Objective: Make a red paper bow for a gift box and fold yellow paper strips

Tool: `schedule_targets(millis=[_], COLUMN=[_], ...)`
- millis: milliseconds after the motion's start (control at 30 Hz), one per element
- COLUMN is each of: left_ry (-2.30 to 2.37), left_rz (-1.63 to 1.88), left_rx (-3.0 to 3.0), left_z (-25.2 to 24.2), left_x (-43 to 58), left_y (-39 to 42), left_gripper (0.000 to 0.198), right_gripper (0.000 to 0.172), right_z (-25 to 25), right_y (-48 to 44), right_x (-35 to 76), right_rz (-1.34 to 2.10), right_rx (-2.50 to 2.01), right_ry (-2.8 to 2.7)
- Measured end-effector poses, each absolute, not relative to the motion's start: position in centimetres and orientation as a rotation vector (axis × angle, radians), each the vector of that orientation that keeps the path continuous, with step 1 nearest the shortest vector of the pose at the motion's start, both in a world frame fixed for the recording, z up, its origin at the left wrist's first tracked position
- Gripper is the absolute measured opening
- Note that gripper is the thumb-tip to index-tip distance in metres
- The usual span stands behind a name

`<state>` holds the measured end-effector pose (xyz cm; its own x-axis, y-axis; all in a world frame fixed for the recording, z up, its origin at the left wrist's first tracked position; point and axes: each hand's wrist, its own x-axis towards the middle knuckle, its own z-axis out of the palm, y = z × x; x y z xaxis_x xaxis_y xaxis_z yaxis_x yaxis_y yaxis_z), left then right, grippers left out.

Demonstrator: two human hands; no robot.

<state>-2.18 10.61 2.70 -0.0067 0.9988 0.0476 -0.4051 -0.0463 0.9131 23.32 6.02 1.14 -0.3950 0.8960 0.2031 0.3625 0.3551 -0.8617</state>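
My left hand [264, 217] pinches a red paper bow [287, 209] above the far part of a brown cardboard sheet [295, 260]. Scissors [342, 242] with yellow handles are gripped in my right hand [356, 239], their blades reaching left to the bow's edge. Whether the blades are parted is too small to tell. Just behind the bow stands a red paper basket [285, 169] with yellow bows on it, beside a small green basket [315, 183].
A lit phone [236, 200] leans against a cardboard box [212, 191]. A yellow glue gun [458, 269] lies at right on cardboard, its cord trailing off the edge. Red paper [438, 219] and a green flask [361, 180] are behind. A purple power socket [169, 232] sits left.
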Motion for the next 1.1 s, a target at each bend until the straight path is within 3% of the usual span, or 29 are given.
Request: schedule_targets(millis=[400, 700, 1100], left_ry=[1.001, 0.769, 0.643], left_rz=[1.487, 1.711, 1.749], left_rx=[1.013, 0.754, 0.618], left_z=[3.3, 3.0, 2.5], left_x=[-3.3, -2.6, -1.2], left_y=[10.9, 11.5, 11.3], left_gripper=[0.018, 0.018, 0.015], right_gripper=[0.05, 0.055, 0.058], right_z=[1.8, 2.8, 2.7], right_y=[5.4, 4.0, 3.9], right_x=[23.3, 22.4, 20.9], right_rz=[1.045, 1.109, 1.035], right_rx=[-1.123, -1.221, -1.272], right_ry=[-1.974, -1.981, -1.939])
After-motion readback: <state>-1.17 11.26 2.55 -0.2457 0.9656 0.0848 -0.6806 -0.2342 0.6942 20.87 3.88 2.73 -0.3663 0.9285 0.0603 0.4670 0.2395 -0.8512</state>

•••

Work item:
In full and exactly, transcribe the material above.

Result of the exercise:
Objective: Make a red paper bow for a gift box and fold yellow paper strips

Tool: `schedule_targets(millis=[_], COLUMN=[_], ...)`
- millis: milliseconds after the motion's start (control at 30 Hz), one per element
- COLUMN is each of: left_ry (-2.30 to 2.37), left_rz (-1.63 to 1.88), left_rx (-3.0 to 3.0), left_z (-25.2 to 24.2), left_x (-43 to 58), left_y (-39 to 42), left_gripper (0.000 to 0.198), right_gripper (0.000 to 0.172), right_z (-25 to 25), right_y (-48 to 44), right_x (-35 to 76), right_rz (-1.34 to 2.10), right_rx (-2.50 to 2.01), right_ry (-2.8 to 2.7)
- Measured end-effector poses, each absolute, not relative to the motion's start: position in centimetres and orientation as a rotation vector (axis × angle, radians), each the vector of that orientation that keeps the path continuous, with step 1 nearest the shortest vector of the pose at the motion's start, both in a world frame fixed for the recording, z up, its origin at the left wrist's first tracked position
- Gripper is the absolute measured opening
- Note that gripper is the thumb-tip to index-tip distance in metres
- The usual span stands behind a name

`<state>` holds the measured end-effector pose (xyz cm; its own x-axis, y-axis; all in a world frame fixed for the recording, z up, its origin at the left wrist's first tracked position; point and axes: each hand's wrist, its own x-axis towards the middle knuckle, its own z-axis out of the palm, y = z × x; x y z xaxis_x xaxis_y xaxis_z yaxis_x yaxis_y yaxis_z), left then right, grippers left out.

Demonstrator: two human hands; no robot.

<state>-2.18 10.61 2.70 -0.0067 0.9988 0.0476 -0.4051 -0.0463 0.9131 23.32 6.02 1.14 -0.3950 0.8960 0.2031 0.3625 0.3551 -0.8617</state>
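My left hand [264, 217] pinches a red paper bow [287, 209] above the far part of a brown cardboard sheet [295, 260]. Scissors [342, 242] with yellow handles are gripped in my right hand [356, 239], their blades reaching left to the bow's edge. Whether the blades are parted is too small to tell. Just behind the bow stands a red paper basket [285, 169] with yellow bows on it, beside a small green basket [315, 183].
A lit phone [236, 200] leans against a cardboard box [212, 191]. A yellow glue gun [458, 269] lies at right on cardboard, its cord trailing off the edge. Red paper [438, 219] and a green flask [361, 180] are behind. A purple power socket [169, 232] sits left.
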Motion for the next 1.1 s, a target at each bend until the straight path is within 3% of the usual span, or 29 are given.
Request: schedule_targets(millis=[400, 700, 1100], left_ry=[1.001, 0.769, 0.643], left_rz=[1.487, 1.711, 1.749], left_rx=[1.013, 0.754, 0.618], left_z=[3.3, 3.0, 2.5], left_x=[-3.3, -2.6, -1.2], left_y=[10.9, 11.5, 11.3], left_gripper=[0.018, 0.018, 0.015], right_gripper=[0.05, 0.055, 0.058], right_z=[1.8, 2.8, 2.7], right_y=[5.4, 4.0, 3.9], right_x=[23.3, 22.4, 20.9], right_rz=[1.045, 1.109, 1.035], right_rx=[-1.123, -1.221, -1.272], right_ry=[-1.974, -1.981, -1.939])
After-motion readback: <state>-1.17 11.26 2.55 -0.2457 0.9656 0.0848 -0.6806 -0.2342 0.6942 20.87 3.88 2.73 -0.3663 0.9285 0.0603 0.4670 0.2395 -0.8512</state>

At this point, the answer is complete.